### PROBLEM REQUIREMENTS
Copy out the entire listing precisely.

-- GIVEN INFORMATION follows --

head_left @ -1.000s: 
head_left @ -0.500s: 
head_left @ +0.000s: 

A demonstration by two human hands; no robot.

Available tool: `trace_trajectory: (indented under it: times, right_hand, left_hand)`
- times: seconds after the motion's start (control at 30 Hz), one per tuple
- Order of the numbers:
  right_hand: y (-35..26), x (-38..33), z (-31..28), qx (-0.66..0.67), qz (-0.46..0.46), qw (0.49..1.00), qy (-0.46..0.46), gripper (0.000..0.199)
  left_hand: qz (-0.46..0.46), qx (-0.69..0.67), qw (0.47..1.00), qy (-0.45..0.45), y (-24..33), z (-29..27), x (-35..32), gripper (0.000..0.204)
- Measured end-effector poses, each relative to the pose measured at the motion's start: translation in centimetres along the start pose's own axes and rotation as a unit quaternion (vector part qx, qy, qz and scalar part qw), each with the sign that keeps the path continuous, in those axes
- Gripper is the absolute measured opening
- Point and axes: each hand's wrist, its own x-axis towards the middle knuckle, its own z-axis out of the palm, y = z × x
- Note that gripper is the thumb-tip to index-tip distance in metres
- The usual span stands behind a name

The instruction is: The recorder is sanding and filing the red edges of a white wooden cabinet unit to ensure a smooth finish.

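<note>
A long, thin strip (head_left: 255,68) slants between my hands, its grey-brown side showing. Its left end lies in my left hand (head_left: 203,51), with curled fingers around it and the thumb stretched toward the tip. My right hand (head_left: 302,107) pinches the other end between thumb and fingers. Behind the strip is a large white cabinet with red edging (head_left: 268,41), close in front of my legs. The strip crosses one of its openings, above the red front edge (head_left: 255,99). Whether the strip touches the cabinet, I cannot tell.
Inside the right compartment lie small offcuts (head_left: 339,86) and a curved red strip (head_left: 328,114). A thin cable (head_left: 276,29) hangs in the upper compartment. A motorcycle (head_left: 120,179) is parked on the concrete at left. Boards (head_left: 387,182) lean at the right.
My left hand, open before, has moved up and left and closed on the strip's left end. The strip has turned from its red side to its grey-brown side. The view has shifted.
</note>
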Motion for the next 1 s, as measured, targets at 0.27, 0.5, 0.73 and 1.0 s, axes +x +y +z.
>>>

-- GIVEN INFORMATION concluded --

### ANSWER TO THE EXERCISE
head_left @ -1.000s: 
head_left @ -0.500s: 
head_left @ +0.000s: 

A demonstration by two human hands; no robot.

Available tool: `trace_trajectory: (indented under it: times, right_hand, left_hand)`
- times: seconds after the motion's start (control at 30 Hz), one per tuple
- Order of the numbers:
  right_hand: y (-35..26), x (-38..33), z (-31..28), qx (-0.66..0.67), qz (-0.46..0.46), qw (0.49..1.00), qy (-0.46..0.46), gripper (0.000..0.199)
  left_hand: qz (-0.46..0.46), qx (-0.69..0.67), qw (0.47..1.00), qy (-0.45..0.45), y (-24..33), z (-29..27), x (-35..32), gripper (0.000..0.204)
- Measured end-effector poses, each relative to the pose measured at the motion's start: translation in centimetres along the start pose's own axes and rotation as a unit quaternion (vector part qx, qy, qz and scalar part qw), each with the sign that keeps the path continuous, in those axes
- Gripper is the absolute measured opening
- Point and axes: each hand's wrist, its own x-axis towards the middle knuckle, its own z-axis out of the palm, y = z × x
- Note that gripper is the thumb-tip to index-tip distance in metres
- The usual span stands behind a name

The instruction is: The recorder is sanding and filing the red edges of a white wooden cabinet unit to ensure a smooth finish.

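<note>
A long, thin strip (head_left: 255,68) slants between my hands, its grey-brown side showing. Its left end lies in my left hand (head_left: 203,51), with curled fingers around it and the thumb stretched toward the tip. My right hand (head_left: 302,107) pinches the other end between thumb and fingers. Behind the strip is a large white cabinet with red edging (head_left: 268,41), close in front of my legs. The strip crosses one of its openings, above the red front edge (head_left: 255,99). Whether the strip touches the cabinet, I cannot tell.
Inside the right compartment lie small offcuts (head_left: 339,86) and a curved red strip (head_left: 328,114). A thin cable (head_left: 276,29) hangs in the upper compartment. A motorcycle (head_left: 120,179) is parked on the concrete at left. Boards (head_left: 387,182) lean at the right.
My left hand, open before, has moved up and left and closed on the strip's left end. The strip has turned from its red side to its grey-brown side. The view has shifted.
</note>
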Motion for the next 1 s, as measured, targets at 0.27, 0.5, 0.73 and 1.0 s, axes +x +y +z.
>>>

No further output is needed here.